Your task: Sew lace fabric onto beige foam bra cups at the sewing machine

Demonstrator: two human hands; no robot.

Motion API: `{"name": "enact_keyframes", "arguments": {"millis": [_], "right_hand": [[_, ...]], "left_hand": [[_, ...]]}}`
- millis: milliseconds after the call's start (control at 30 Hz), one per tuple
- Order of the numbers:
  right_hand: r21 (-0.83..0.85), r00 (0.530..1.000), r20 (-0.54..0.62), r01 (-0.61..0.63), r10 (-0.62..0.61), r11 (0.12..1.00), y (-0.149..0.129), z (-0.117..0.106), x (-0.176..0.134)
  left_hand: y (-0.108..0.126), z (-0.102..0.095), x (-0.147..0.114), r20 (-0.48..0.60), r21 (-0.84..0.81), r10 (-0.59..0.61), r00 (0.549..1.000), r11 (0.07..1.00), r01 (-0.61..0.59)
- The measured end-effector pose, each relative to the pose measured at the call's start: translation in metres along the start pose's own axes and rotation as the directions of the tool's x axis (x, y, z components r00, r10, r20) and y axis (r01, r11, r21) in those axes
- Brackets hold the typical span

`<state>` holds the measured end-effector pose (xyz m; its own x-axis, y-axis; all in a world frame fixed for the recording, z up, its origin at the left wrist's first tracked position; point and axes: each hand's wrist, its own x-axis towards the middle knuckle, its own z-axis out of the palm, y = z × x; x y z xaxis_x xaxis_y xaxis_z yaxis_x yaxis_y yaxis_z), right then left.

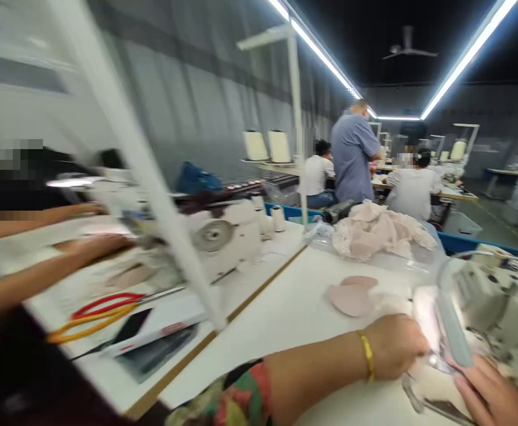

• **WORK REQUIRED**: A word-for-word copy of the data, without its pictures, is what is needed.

• **SOLUTION TO THIS PROBLEM**:
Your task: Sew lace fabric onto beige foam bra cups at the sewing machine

Demonstrator: two human hands; no robot.

Motion API: `{"name": "enact_keyframes", "arguments": {"millis": [_], "right_hand": [[_, ...]], "left_hand": [[_, ...]]}}`
- millis: milliseconds after the call's start (control at 30 Hz), one per tuple
- Order of the numbers:
  right_hand: r21 (-0.83..0.85), r00 (0.530..1.000), r20 (-0.54..0.62), r01 (-0.61..0.63), r10 (-0.62..0.61), r11 (0.12..1.00), y (-0.149..0.129), z (-0.117..0.106), x (-0.176..0.134)
  left_hand: y (-0.108..0.126), z (-0.102..0.095), x (-0.147..0.114), r20 (-0.48..0.60), r21 (-0.84..0.81), r10 (-0.59..0.61), r00 (0.549..1.000), r11 (0.07..1.00), r01 (-0.61..0.59)
- The measured end-effector pose, each relative to the pose measured at the call's start: translation in metres along the start pose's own axes and rotation as the directions of the tool's x axis (x, y, z components r00, r10, r20) and y axis (r01, r11, r21) in those axes
- Brackets hold the typical span

`<state>` holds the measured end-effector pose (xyz m; its own x-axis, y-axis; all in a world frame fixed for the recording, z up, its origin at the left wrist's first tracked position; point and axes: each hand's wrist, its own x-axis towards the middle knuckle, its own z-axis out of the palm, y = z × x; x y z xaxis_x xaxis_y xaxis_z yaxis_x yaxis_y yaxis_z), right then left.

With the output given, the exercise is complete.